Cluster out of sync

Leo David

Well-Known Member
Apr 25, 2017
115
6
58
45
Hi,
I've recently added 4 Proxmox nodes to the cluster ( previously formed by 3 nodes ), but being connected to another separate switch.
The problem is randomly, cluster goes offline all nodes get red, and on tghe new nodes, journalctl -f gives this:

corosync[1332]: [MAIN ] Totem is unable to form a cluster because of an operating system or network fault. The most common cause of this message is that the local firewall is configured improperly.
Oct 29 14:21:26 pmx-dt4 pmxcfs[1235]: [status] notice: cpg_send_message retry 60
Oct 29 14:21:27 pmx-dt4 pmxcfs[1235]: [status] notice: cpg_send_message retry 70

If i restarty all nodes, all nodes go green, but at a point the nodes go back red...:(
Do you have any ideea what could be the problem ?
Thank you very much !
 
Hi,
Thank you very much.
I've disabled snooping on the new switch where the new nodes are connected, not sure that solved though... They are green after reboot anyway. Another problem i think it that because i'm using the same subnet for network storage ( ceph & gluster ) and management.
 
Hi,
I shall try to create a different vlan for cluster network, but i have some concerns.
At the moment, each pve node is 10gb sfp+ connected to the switch. Also, they have 1gb unused connection each.
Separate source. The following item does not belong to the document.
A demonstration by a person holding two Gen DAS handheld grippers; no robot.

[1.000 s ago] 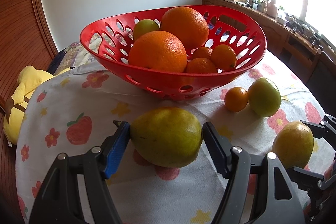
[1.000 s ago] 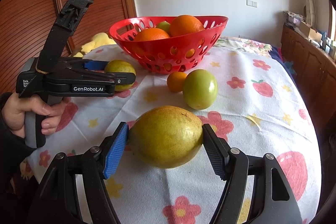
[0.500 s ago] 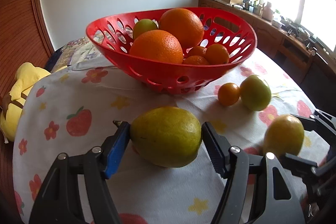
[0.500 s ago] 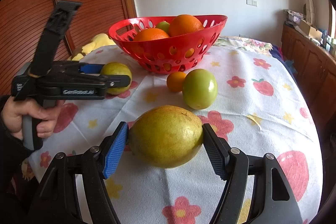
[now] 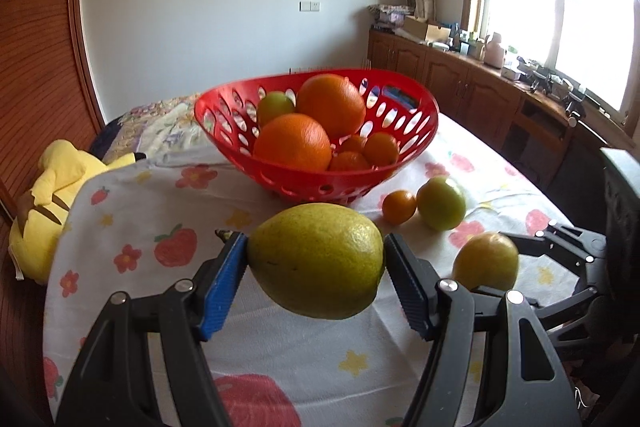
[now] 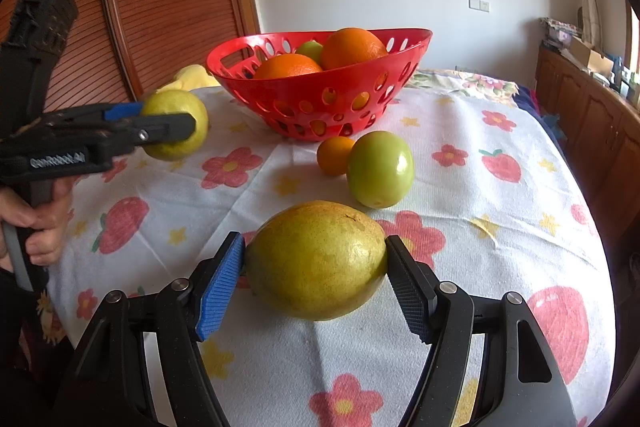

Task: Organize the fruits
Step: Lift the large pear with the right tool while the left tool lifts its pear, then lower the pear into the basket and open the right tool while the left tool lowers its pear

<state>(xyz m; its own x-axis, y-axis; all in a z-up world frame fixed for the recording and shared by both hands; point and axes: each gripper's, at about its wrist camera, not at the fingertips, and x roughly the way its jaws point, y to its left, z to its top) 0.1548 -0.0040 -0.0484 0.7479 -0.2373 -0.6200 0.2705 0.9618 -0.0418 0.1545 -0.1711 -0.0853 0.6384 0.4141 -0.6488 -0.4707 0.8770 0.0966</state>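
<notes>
Each hand has a fruit clamped. The left gripper (image 5: 316,261) has its fingers (image 5: 224,277) closed on a yellow-green pear (image 5: 316,261), which hangs clear of the flowered cloth (image 5: 168,211) on the surface. The right gripper (image 6: 316,261) pinches a second pear (image 6: 316,261) between its fingers (image 6: 220,279), low over the cloth; whether it touches I cannot tell. Beyond both sets of fingertips stands the red basket (image 5: 304,183) with oranges (image 5: 292,143) inside. Between basket and right fingers lie a green fruit (image 6: 380,169) and a small tangerine (image 6: 334,155), touching each other.
</notes>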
Woult it be a good practice to still use the 10gb card for cluster network by separating it from storage network with vlan tagging and therefore bennefit of 10gb for migrations, or to use the dedicated 1gb port for cluster network i a differend vlan and therefore limit vms migrations at 1gb/s ?
Or,
Is that a way to use 10gb comnection for storage & migration but 1gb connection for cluster ?


Thanks a lot !
 
corosync network != migration network.
use 1G as primary corosync, 10G as secondary corosync.
 
Thank you, but i dont think i've understood. I basically need to have 1 x network ( 10gb one ) for storage & migration, and the 1gb network for corosync.
How could this be configured ?
 
VLANs.
10G: vlan for storage, vlan for migration/mgmt, etc etc, vlan for secondary corosync
1G: vlan for primary corosync
etc.
 
Ok, thank you.
I'm trying to locate edit datacenter.cfg to create a separate migration network and disable ssl on it, but i just can't find this file. Should i just create it, or those settings are now in a different file ?